• **Directions for this task**: Copy out, word for word, the lines from the start of the data below through the line containing "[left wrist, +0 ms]", and no others.

*** Available data ***

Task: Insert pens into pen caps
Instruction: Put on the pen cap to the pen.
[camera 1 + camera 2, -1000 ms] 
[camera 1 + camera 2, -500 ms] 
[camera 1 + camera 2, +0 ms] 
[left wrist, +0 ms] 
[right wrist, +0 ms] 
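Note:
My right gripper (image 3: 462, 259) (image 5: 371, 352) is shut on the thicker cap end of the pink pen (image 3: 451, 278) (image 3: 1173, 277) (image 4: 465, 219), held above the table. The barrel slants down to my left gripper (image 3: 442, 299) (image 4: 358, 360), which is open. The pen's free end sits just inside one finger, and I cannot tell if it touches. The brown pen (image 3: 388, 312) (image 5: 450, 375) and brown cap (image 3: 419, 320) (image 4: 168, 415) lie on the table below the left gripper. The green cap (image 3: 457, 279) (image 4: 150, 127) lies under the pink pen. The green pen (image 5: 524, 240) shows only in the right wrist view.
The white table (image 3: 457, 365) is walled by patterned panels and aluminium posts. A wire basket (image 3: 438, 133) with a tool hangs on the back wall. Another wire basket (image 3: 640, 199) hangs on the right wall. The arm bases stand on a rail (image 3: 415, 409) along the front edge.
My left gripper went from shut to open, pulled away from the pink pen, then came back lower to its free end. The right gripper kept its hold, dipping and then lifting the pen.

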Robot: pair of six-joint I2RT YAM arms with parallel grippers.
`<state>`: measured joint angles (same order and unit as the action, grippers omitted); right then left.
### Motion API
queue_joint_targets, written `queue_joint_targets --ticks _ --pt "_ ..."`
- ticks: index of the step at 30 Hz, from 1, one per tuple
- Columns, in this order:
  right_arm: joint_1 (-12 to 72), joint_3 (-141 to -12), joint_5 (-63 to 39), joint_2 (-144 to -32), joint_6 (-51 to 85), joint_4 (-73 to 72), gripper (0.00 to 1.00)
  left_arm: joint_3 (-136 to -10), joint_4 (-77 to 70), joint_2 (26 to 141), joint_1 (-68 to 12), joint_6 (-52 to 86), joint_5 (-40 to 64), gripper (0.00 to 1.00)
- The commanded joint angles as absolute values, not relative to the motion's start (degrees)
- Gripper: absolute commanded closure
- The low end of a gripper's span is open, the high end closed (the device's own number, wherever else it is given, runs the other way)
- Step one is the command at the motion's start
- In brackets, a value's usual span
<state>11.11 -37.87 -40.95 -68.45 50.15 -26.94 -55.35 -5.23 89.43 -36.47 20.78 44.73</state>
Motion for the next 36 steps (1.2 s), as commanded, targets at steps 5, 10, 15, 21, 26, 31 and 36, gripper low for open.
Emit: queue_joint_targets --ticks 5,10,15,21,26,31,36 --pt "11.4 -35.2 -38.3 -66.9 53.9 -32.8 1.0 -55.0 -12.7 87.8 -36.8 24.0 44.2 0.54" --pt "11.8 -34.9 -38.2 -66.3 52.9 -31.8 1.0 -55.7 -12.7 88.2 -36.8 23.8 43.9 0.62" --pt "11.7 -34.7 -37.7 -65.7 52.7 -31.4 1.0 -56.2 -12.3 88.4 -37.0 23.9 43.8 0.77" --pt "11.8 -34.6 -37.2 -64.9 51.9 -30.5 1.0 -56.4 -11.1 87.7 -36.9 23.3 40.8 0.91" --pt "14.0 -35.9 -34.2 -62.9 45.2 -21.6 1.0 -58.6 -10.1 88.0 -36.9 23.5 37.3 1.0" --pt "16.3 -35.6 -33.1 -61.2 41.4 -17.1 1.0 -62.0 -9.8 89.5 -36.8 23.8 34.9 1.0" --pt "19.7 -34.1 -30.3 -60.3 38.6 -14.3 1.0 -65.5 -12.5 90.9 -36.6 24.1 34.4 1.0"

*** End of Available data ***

• **Task answer**:
Task: Insert pens into pen caps
Instruction: Put on the pen cap to the pen.
[camera 1 + camera 2, -1000 ms] 
[camera 1 + camera 2, -500 ms] 
[camera 1 + camera 2, +0 ms] 
[left wrist, +0 ms] 

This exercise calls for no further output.